Issues of church and state—especially in the United States, with its constitutional separation of these two realms—are always controversial, often fascinating, and at times trailblazing.
As briefly reported in this newspaper (August 20), a fascinating case is set to be heard by the New York State Appellate Court. At issue is the degree, if any, to which the secular courts may intervene in rulings of a beit din (religious court). What was the impetus for what could well be a precedent-setting case affecting all rulings—in fact, the functioning—of batei din throughout the United States? It was the ruling by a New York State lower court overturning a decision of the Beit Din of America (to my mind, the pre-eminent rabbinical court in North America), in the case of Brisman vs. HAFTR.
In that case, a teacher who was let go for “philosophical differences” and his ex-employer signed a binding arbitration agreement to have their case of wrongful dismissal heard by the Beit Din of America. The beit din ruled in favor of the rabbi, and ordered the school to reinstate him with back pay (and tenure). To their credit, the school—though unhappy with the ruling—did reinstate him, and did not contest the ruling in the courts.
Interestingly, it was the teacher himself who sought to have the arbitration award confirmed by the court, a move that his lawyer explained was due to the fact that “under New York law, if an arbitration award is not confirmed within a year, it loses its validity”. Hence, if the school later chose to ignore the ruling of the beit din, there would have been no method of enforceability. The court, in overturning the decision of the beit din, labeled it irrational and one that “clearly exceeds the arbitrators’ power and is violative of public policy… is counterproductive to a harmonious and productive work environment.”
It hardly needs to be stated that the implications of this case are far-reaching and it is not surprising that the Orthodox Union, Agudat Israel of America and Torah Umesorah have joined to file a brief to the court. As they make clear, they are not taking sides in the underlying dispute but, rather, are seeking to ensure the independent authority and validity of rulings of the beit din system.

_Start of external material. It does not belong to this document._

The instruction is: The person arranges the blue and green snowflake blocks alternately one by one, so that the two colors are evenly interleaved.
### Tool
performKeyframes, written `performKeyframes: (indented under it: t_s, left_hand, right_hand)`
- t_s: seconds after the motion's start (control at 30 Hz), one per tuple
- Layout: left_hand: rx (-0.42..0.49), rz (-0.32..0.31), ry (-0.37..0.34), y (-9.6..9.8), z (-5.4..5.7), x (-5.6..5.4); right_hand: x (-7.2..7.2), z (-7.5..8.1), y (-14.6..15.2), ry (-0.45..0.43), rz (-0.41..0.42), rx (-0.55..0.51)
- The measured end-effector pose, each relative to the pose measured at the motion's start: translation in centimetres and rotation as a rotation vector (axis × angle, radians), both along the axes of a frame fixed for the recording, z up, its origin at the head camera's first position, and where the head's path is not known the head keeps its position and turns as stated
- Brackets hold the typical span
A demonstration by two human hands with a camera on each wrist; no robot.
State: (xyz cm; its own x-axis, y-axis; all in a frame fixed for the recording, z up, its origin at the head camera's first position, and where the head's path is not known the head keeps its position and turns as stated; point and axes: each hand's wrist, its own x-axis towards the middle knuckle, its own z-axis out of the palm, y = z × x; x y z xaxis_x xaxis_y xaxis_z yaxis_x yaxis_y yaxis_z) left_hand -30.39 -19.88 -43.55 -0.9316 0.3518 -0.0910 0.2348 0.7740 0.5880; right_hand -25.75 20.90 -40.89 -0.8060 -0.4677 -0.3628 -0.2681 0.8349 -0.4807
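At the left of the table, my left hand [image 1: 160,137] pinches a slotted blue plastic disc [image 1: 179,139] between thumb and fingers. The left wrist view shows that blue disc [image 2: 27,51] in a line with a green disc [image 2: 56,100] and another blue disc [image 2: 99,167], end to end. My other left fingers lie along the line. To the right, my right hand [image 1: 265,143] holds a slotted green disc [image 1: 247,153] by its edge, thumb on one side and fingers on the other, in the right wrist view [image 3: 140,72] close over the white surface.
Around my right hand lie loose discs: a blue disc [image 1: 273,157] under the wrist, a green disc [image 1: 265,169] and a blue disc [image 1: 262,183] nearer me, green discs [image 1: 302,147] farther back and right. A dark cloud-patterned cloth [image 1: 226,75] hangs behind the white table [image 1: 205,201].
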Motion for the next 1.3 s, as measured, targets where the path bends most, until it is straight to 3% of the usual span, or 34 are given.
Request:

In reading about this case, a number of thoughts come to mind. The case itself presents us with two conflicting, perhaps irreconcilable values. A school must have the right to make personnel decisions. This is especially true when one considers that while our secular public schools strive to be value-neutral (whatever that means), for Jewish schools underlying values are at the core of our mission; one cannot gloss over “philosophical differences”. Yet to fire someone who has done no wrong, and whose philosophical outlook was apparently known when he was hired, seems unfair and harsh.
Schools today, unlike those of even 15 years ago, have the luxury of being able to hire those teachers who reflect their philosophical outlook; leaving the difficult question of what to do with those who were hired at a time when it was often impossible to find teachers who reflected the ideological outlook of the school.
The case highlights the sad fact that our communal infrastructure has not matured to the point where we have a fully functioning beit din system, including an appeals mechanism that is recognized and accepted by all. Only by having our best legal minds (with the highest moral integrity) involved in the often difficult and uncomfortable work of settling disputes will the situation begin to change, demonstrating the relevance of Jewish law to the real world in which we live.